Do blind tests really prove small differences don't exist?

Status
Not open for further replies.
Perhaps you have not read my prior posting. When the differences are small but perhaps still important, it is all too easy to organize a blind test as you describe: you get a result where the listener can only identify the DUT 5 or 6 times out of 8, which is not statistically significant; and you declare that there is no difference. But in all honesty, you have proved no such thing. You merely played a meaningless game, even if the null result reinforces what you already believe.
I keep reading this observation from those who insist on invalidating the scientific method. It is truly regrettable since it does not further the discussion.

First is this notion that there IS a difference that is small but important. This is called boot strapping. How do we know the difference is indeed small but important? How do we know there is any difference at all? Isn't this rather presumptuous? It may be true that there is a difference, but it also may be true there is not. It may true that the difference, if any, may be important, then again it may not. So this all begs the question: how do we go about answering these questions? And for a question which begs and screams for intellectual honesty, why is sighted testing more reliable in this context?
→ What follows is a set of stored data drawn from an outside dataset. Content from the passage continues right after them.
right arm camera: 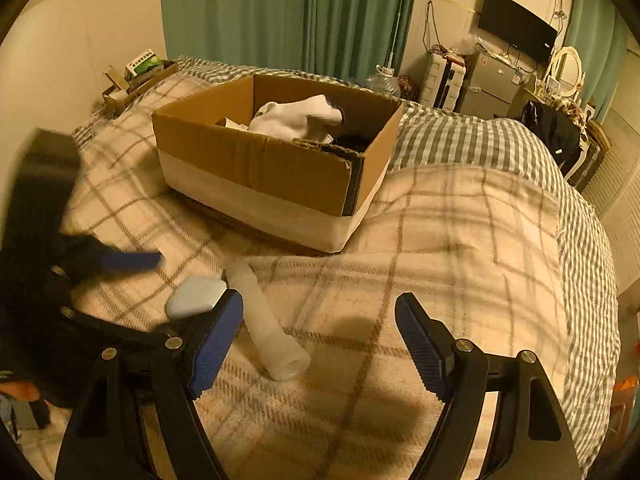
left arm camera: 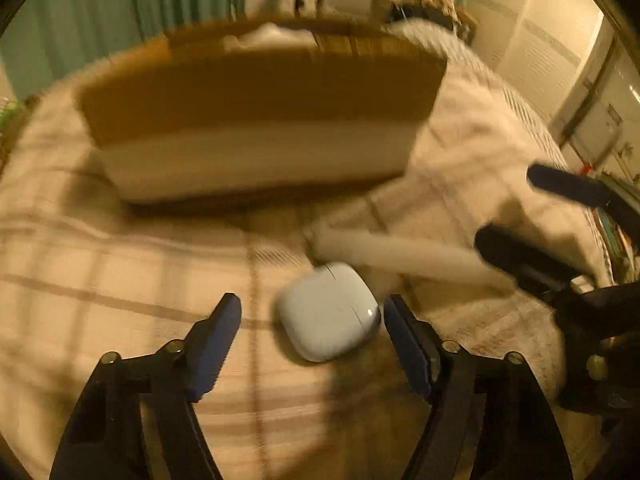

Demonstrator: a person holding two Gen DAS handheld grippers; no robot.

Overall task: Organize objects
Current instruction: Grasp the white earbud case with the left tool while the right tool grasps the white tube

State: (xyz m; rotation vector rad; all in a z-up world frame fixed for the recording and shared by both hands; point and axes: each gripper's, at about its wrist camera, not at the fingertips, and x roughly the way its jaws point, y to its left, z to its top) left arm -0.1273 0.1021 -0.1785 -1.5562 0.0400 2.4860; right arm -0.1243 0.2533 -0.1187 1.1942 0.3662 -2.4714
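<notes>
A pale blue earbud case lies on the plaid blanket between the open fingers of my left gripper, nearer the right finger. It also shows in the right wrist view. A white translucent tube lies on the blanket just beyond the case; it also shows in the left wrist view. My right gripper is open and empty, just right of the tube. It shows at the right of the left wrist view. An open cardboard box holding white socks stands farther back.
The plaid blanket covers a bed with a grey checked sheet. Green curtains hang behind. A small fridge, a wall TV and clutter stand at the far right. A wooden crate sits at the bed's far left corner.
</notes>
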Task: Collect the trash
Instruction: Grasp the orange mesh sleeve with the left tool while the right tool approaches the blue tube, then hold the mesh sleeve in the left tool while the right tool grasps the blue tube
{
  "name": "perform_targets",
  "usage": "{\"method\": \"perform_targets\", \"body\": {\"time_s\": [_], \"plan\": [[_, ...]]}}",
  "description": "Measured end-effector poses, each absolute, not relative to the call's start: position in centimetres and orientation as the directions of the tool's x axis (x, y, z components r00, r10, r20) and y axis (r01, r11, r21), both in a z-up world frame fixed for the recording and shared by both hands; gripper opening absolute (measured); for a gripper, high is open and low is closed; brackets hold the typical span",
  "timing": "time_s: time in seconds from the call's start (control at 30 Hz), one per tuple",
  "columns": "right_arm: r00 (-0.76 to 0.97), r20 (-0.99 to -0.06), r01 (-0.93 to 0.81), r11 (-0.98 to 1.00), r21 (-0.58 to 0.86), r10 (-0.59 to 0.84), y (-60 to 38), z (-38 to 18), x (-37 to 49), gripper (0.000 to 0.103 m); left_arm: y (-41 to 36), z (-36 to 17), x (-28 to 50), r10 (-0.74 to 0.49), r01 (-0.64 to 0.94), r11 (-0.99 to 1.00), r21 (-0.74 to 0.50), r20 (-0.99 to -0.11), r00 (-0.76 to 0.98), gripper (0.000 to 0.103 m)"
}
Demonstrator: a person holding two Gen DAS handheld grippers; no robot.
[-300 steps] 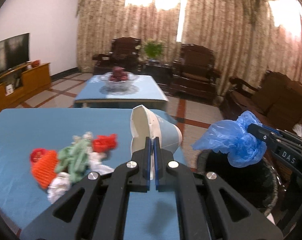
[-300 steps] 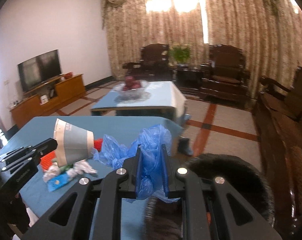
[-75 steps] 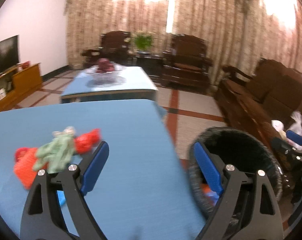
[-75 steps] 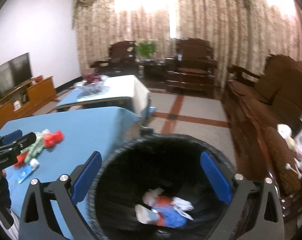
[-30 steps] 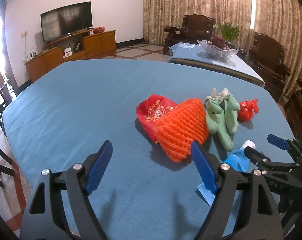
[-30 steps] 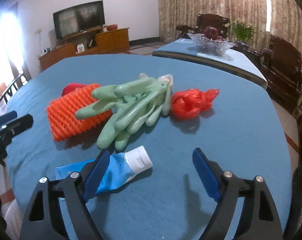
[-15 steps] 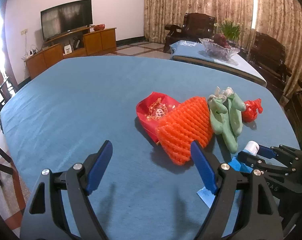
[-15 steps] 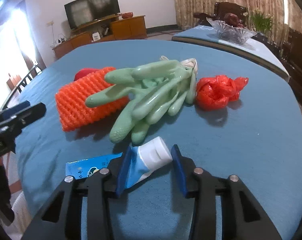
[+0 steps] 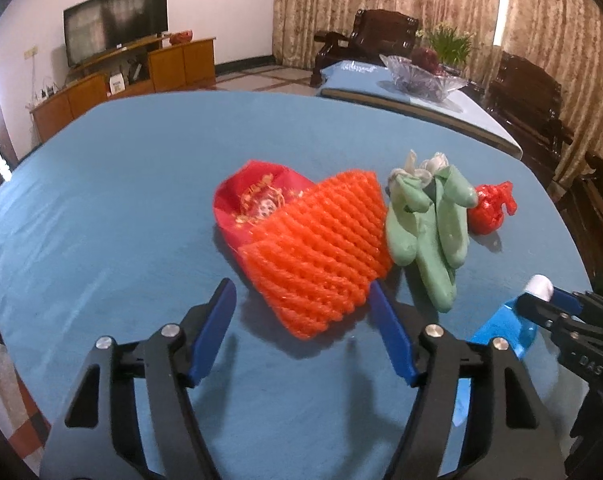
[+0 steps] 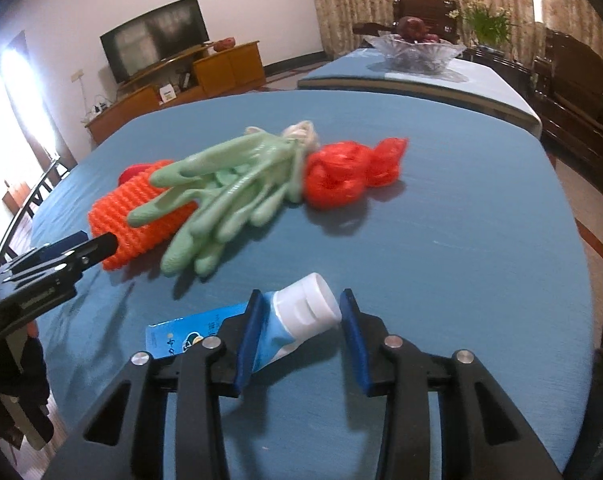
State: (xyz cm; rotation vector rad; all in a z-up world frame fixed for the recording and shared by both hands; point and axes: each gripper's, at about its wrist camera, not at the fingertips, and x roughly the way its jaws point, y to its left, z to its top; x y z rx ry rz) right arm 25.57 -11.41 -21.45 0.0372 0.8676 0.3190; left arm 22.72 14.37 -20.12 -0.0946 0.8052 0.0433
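My right gripper [image 10: 299, 320] pinches the tube [image 10: 285, 326] at its cap end, on the table [image 10: 441, 240]. My left gripper [image 9: 301, 314] is spread wide at the orange net [image 9: 321, 248], not gripping it.

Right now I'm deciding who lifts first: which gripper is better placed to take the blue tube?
Right. The right gripper already straddles the blue tube near its white cap, while the left gripper stands open before the orange foam net.

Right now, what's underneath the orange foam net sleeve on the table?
A shiny red packet with gold print pokes out from under the orange foam net sleeve. How far it runs beneath is covered.
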Motion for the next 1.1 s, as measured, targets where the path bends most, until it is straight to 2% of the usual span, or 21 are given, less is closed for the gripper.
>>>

Second is this incessant MIScharacterization of what the null result means. No one who believes in the validity of blind testing and understands blind testing claims that the failure to pass = no difference. A blind test doesn't *prove* anything. So in the pursuit of intellectually honesty, particularly in a discussion forum such as ours here at WBF, it sure would be nice for those who do not subscribe to the validity blind testing to stop this mischaracterization.
 
No one who believes in the validity of blind testing and understands blind testing claims that the failure to pass = no difference. A blind test doesn't *prove* anything. So in the pursuit of intellectually honesty, particularly in a discussion forum such as ours here at WBF, it sure would be nice for those who do not subscribe to the validity blind testing to stop this mischaracterization.

I am sorry to disappoint you, Ron, but this is hardly a "mischaracterization. Read Hydrogen Audio, even read Phelonious Ponk''s postings where the inherent background to his statements is that there is no difference, even if he doesn't come out and say it. Read the editorial leader in the January 1987 issue of Stereo Review where it was widely proclaimed that the magazine's test results "proved" there was no difference between amplifiers operated below clipping. Read Tom Nousaine in The Audio Critic.

Yes, someone who understands the Scientific Method, you and me, for example, would not make such a claim. But these people are not scientists; instead they are true believers in "scientism" with an axe to grind about those of us who are professionally involved in audio.

John Atkinson
Editor, Stereophile
 
Last edited:
Read Hydrogen Audio, even read Phelonious Ponk''s postings where the inherent background to his statements is that there is no difference, even if he doesn't come out and say it.

The "inherent background" to my statements is that there is no difference between what? You paint with a broad brush, and on the inside of my head, no less. Do you always resort to personal attacks when you run out of substantive arguments, John?

Tim
 
I am sorry to disappoint you, Ron, but this is hardly a "mischaracterization. Read Hydrogen Audio, even read Phelonious Ponk''s postings where the inherent background to his statements is that there is no difference, even if he doesn't come out and say it. Read the editorial leader in the January 187 issue of Stereo Review where it was widely proclaimed that the magazine's test results "proved" there was no difference between amplifiers operated below clipping. Read Tom Nousaine in The Audio Critic.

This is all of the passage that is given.